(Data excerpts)

*** Begin section ***

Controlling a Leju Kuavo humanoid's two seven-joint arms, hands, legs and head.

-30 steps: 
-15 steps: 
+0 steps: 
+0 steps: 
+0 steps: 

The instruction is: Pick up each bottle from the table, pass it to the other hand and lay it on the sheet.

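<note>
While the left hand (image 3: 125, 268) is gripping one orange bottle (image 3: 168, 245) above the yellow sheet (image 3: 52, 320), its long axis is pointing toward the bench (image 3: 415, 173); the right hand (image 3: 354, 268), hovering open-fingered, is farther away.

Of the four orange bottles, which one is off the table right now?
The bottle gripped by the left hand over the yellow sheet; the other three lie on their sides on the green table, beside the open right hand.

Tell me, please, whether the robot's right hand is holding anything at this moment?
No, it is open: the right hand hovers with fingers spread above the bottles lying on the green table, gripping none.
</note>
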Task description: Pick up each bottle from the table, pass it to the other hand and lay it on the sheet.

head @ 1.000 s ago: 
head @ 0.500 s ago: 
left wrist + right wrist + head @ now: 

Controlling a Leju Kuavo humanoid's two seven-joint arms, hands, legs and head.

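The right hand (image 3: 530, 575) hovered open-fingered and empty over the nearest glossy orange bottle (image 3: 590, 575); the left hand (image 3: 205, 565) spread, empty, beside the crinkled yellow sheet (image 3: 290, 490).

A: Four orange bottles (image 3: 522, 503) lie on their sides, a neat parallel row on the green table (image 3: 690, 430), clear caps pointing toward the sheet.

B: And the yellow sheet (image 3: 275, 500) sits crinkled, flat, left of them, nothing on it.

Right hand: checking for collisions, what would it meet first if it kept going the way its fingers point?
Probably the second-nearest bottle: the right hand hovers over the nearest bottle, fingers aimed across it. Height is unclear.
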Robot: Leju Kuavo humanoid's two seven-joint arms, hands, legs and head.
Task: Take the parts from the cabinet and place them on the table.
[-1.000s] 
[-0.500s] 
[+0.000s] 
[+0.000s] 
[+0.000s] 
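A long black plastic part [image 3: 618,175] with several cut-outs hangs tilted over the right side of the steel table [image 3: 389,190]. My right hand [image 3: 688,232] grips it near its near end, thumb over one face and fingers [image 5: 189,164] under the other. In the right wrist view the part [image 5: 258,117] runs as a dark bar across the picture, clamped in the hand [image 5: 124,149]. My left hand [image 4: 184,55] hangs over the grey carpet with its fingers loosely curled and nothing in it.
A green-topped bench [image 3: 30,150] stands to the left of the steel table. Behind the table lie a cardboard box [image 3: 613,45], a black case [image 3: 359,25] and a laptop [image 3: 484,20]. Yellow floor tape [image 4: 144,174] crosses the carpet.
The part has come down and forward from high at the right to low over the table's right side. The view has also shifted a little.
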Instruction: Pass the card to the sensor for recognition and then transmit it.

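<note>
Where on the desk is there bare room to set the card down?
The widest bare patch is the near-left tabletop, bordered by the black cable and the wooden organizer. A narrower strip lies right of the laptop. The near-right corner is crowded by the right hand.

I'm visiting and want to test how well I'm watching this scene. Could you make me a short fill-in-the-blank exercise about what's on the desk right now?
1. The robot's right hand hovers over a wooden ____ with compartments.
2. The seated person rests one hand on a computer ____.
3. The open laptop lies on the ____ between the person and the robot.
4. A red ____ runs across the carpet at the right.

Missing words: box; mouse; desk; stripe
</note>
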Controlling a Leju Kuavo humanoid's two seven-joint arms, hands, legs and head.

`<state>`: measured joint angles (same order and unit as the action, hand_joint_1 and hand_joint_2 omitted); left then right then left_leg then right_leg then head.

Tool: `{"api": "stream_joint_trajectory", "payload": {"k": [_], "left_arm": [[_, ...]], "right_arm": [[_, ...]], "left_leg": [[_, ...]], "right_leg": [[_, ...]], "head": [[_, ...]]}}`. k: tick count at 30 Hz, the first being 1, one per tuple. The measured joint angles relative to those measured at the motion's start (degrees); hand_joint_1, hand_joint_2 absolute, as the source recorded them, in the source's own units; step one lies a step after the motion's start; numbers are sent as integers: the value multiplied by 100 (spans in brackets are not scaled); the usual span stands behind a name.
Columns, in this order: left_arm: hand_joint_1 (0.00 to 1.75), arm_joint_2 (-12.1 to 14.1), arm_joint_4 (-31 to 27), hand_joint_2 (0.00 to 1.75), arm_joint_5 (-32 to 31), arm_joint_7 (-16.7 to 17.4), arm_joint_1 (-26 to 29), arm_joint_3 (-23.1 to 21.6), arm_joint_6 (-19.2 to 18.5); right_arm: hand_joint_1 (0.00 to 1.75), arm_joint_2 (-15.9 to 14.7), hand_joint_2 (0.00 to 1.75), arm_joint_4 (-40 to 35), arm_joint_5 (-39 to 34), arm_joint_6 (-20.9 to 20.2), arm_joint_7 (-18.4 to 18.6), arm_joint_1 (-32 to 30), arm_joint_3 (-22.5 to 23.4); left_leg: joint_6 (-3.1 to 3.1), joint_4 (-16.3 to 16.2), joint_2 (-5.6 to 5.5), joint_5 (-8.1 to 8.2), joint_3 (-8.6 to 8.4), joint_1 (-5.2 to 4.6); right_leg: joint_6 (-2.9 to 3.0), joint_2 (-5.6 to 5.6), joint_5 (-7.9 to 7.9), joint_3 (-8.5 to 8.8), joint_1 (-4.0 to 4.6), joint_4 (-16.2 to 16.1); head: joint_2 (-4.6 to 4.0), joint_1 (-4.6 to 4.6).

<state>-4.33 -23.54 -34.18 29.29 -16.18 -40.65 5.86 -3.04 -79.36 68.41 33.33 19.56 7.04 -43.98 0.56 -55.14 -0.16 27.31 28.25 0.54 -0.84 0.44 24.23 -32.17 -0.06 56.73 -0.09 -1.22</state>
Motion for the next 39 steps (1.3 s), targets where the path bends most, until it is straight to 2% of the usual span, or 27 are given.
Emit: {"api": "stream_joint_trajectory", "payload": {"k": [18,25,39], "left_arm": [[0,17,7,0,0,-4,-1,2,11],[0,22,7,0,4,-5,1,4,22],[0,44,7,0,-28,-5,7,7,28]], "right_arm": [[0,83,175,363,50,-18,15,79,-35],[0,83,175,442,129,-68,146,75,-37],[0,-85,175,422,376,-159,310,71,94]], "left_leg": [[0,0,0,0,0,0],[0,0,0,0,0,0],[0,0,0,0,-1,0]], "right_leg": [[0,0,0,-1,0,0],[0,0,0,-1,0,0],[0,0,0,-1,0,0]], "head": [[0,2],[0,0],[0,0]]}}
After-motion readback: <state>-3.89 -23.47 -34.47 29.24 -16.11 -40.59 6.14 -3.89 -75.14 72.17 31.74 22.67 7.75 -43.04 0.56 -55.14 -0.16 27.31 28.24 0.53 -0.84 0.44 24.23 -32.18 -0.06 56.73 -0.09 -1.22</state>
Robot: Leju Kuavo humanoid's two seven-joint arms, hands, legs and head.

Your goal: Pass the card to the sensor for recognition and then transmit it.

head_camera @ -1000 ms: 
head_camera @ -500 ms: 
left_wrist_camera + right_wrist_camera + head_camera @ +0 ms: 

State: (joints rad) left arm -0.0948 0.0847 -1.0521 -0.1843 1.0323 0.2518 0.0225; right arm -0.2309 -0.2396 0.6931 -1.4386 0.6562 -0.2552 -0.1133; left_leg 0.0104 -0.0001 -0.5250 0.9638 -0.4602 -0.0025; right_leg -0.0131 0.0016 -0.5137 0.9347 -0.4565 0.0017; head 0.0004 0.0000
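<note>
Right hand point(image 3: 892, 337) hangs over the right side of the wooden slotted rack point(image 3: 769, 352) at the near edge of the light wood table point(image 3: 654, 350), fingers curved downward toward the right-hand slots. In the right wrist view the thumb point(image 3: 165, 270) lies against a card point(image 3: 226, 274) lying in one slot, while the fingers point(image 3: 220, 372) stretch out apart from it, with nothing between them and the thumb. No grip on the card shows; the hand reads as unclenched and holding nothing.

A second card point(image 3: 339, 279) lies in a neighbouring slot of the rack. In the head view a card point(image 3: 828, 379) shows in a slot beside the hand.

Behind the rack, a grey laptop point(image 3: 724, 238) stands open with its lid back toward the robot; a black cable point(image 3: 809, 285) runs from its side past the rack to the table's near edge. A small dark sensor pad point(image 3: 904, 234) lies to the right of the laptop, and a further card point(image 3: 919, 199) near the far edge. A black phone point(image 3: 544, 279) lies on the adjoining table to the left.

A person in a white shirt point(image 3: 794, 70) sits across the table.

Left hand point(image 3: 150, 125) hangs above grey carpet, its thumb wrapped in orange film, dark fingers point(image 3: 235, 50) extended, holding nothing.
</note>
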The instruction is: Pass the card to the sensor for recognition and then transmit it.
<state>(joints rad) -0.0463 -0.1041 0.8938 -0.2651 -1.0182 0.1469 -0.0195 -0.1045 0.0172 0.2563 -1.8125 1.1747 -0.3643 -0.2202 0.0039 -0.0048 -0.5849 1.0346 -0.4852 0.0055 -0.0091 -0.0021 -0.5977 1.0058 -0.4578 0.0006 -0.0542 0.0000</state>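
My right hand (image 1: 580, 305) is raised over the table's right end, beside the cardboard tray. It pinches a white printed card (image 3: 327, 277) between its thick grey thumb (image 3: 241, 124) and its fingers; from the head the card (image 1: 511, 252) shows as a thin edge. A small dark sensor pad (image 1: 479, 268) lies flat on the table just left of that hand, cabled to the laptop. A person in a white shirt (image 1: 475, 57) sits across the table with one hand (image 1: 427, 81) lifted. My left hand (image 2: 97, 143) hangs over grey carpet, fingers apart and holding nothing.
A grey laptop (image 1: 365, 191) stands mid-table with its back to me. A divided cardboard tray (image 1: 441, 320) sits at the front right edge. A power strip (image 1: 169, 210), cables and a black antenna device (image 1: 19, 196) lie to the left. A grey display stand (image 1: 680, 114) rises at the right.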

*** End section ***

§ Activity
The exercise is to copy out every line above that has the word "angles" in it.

§ Reply
`<state>`: measured joint angles (same order and unit as the action, hand_joint_1 and hand_joint_2 omitted); left then right then left_leg then right_leg then head.
Tool: `{"api": "stream_joint_trajectory", "payload": {"k": [_], "left_arm": [[_, ...]], "right_arm": [[_, ...]], "left_leg": [[_, ...]], "right_leg": [[_, ...]], "head": [[_, ...]]}}`. k: tick count at 30 Hz, the first being 1, one per tuple. The measured joint angles relative to those measured at the motion's start (degrees); hand_joint_1, hand_joint_2 absolute, as the source recorded them, in the source's own units; step one lies a step after the motion's start; numbers are sent as integers: the value multiplied by 100 (spans in brackets are not scaled); the usual span stands behind a name.

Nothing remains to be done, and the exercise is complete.